**What is needed:**
Taking the line containing "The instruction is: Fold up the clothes" as the first and the last line of the entries as the end, reproduce every line between them exactly, including both.

**Data extracted from a collection:**
**********
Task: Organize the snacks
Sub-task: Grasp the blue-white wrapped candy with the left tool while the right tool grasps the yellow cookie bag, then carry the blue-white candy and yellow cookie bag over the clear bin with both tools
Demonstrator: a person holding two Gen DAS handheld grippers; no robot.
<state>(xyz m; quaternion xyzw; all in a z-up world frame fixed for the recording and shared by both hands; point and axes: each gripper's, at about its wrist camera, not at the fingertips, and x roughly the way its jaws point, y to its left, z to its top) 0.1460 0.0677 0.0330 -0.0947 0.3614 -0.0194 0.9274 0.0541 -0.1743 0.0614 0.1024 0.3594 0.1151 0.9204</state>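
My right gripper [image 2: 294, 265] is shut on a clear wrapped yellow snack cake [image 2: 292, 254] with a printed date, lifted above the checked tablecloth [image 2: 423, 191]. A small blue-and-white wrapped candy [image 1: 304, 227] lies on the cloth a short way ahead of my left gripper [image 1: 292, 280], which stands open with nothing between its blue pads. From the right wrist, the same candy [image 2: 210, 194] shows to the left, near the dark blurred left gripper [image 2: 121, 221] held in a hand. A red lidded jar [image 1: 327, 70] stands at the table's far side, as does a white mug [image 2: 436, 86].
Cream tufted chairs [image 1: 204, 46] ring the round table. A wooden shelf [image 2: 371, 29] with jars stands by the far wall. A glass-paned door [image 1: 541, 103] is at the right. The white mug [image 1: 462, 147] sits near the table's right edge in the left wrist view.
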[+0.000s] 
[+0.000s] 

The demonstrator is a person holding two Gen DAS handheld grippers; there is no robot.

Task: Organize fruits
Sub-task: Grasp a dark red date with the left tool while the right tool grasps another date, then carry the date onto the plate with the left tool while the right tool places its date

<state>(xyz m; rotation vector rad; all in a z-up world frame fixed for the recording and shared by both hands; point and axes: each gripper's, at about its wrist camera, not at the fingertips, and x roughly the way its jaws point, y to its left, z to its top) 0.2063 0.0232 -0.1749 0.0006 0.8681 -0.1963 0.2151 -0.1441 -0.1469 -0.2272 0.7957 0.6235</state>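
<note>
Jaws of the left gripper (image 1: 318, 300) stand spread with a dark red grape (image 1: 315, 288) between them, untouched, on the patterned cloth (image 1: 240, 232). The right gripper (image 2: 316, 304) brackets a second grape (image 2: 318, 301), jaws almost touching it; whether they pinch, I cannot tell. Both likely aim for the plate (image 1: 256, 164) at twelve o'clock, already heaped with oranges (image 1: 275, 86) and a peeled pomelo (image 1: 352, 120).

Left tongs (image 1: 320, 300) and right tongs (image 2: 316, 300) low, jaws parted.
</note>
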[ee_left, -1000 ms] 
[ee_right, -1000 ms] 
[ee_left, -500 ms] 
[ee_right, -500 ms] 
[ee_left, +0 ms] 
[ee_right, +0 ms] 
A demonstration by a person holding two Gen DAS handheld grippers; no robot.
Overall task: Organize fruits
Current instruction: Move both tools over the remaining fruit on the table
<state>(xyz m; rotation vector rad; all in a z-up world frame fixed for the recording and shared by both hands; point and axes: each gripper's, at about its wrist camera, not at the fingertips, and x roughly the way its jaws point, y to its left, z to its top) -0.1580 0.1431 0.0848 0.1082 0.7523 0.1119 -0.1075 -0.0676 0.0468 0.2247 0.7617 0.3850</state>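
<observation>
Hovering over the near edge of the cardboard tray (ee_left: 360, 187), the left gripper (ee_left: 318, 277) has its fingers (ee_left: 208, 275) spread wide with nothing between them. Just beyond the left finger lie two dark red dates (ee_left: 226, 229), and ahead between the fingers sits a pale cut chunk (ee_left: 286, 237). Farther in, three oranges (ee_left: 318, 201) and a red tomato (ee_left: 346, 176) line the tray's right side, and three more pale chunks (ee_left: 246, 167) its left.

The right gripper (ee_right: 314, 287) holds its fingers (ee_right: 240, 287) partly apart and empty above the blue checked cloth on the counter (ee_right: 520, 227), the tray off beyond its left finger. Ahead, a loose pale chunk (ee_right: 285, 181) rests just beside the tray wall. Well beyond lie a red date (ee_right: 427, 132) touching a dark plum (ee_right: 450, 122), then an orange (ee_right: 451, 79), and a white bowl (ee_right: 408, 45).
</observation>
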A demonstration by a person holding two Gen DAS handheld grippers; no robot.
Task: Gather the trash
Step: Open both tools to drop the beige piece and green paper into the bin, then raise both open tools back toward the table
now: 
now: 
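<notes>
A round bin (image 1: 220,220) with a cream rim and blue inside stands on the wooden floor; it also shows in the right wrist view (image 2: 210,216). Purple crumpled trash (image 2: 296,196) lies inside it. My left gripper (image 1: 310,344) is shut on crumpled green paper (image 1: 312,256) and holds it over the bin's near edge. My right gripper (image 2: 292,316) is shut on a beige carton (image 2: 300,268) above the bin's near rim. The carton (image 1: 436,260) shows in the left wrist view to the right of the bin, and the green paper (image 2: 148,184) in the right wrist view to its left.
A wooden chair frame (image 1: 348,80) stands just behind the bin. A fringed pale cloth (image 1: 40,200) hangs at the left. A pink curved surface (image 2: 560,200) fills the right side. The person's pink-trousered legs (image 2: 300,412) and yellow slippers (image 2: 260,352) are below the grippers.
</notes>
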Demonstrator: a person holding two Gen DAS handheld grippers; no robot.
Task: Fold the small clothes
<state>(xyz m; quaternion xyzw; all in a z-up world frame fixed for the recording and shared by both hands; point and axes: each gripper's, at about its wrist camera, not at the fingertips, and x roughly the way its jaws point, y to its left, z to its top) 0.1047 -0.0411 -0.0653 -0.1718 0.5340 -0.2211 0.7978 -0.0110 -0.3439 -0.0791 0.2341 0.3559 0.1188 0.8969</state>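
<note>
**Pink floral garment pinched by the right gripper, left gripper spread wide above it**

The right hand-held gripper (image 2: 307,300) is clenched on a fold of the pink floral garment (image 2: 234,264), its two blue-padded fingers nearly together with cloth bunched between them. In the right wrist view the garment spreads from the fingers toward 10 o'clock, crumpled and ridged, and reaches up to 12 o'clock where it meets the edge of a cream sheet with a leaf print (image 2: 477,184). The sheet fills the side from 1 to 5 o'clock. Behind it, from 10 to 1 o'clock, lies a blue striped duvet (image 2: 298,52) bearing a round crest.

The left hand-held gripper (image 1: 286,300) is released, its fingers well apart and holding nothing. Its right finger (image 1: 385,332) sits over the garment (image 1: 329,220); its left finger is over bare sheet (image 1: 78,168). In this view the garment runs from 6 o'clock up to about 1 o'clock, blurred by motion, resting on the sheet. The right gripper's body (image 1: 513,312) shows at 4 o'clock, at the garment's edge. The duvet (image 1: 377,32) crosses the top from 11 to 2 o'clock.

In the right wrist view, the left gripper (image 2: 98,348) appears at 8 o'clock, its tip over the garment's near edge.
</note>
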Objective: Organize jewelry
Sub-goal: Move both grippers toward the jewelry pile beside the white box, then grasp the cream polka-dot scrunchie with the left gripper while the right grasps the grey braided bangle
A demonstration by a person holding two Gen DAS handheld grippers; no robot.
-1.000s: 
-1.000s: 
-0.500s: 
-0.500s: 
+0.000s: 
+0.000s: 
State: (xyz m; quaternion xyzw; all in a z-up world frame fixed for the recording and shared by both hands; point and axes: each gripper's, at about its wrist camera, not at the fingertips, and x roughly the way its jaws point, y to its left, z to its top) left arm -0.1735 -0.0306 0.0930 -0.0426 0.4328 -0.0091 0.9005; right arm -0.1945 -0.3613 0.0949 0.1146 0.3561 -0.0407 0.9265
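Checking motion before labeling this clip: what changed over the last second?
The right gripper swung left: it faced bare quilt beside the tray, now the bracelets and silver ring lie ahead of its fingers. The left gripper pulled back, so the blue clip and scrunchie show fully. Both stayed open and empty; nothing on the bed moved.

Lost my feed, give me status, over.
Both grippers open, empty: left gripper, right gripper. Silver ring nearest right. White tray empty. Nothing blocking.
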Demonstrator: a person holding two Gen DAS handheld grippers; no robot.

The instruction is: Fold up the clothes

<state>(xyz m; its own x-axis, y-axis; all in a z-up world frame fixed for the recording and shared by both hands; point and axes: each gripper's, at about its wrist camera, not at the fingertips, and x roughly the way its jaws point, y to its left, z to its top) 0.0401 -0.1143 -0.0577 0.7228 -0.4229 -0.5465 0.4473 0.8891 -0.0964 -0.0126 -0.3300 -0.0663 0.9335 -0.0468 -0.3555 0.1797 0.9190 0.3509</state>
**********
**Solved problem:**
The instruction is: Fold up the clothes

<state>(xyz m; its own x-axis, y-axis; all in a z-up world frame fixed for the recording and shared by both hands; point and axes: each gripper's, at about its wrist camera, not at the fingertips, and x roughly the way its jaws point, y to its left, z to its top) 0.0401 -0.1143 -0.0577 0.7228 -0.4229 -0.5465 0.4473 0.8891 -0.0964 -0.0126 -0.3300 -0.0663 0.9335 -0.0468 -0.3555 0.1797 0.9190 0.3509</state>

That completes the response to the exercise.